Ionizing photon production and escape fractions during cosmic reionization in the TNG50 simulation

In this work, we investigate the dependence of the escape fraction of ionizing photons, f(esc), on various galaxy and host halo properties during the epoch of reionization. We post-process the TNG50 magnetohydrodynamical simulation from the IllustrisTNG project using the three-dimensional multifrequency radiative transfer code CRASH. Our work covers the stellar mass range of 10(6) less than or similar to M-star/M-circle dot less than or similar to 10(8) at redshifts 6 < z < 10. Adopting an unresolved, cloud-scale escape fraction parameter of unity, the average halo escape fraction f(esc) increases with mass from similar to 0.3 at M-star = 10(6) M-circle dot to similar to 0.6 at M-star = 10(7.5) M-circle dot, after which we find hints of a turnover and decreasing escape fractions for even more massive galaxies.

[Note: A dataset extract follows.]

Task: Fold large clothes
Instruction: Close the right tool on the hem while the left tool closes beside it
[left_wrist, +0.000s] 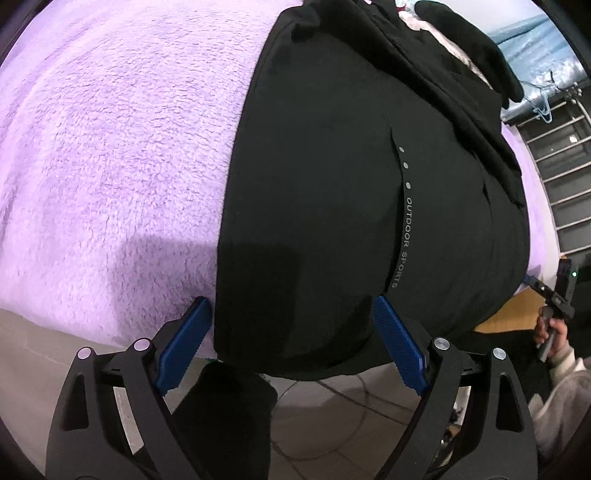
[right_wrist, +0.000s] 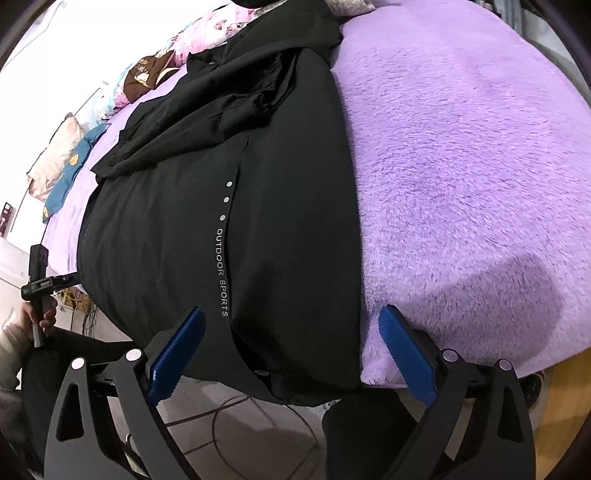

However, we demonstrate a strong and non-linear dependence of f(esc) on the adopted subgrid escape fraction, resulting in uncertainties for the absolute value of the escape fraction. In addition, f(esc) has significant scatter at fixed mass, driven by diversity in the ionizing photon rate together with a complex relationship between (stellar) source positions and the underling density distribution. The global emissivity is consistent with observations for reasonable cloud-scale absorption values, and haloes with a stellar mass less than or similar to 10(7.5) M-circle dot contribute the majority of escaping ionizing photons at all redshifts. Incorporating dust reduces f(esc) by a few percent at M-star less than or similar to 10(6.5) M-circle dot, and up to 10 percent for larger haloes. Our multifrequency approach shows that f(esc) depends on photon energy, and is reduced substantially at E > 54.4 eV versus lower energies. This suggests that the impact of high-energy photons from binary stars is reduced when accounting for an energy-dependent escape fraction.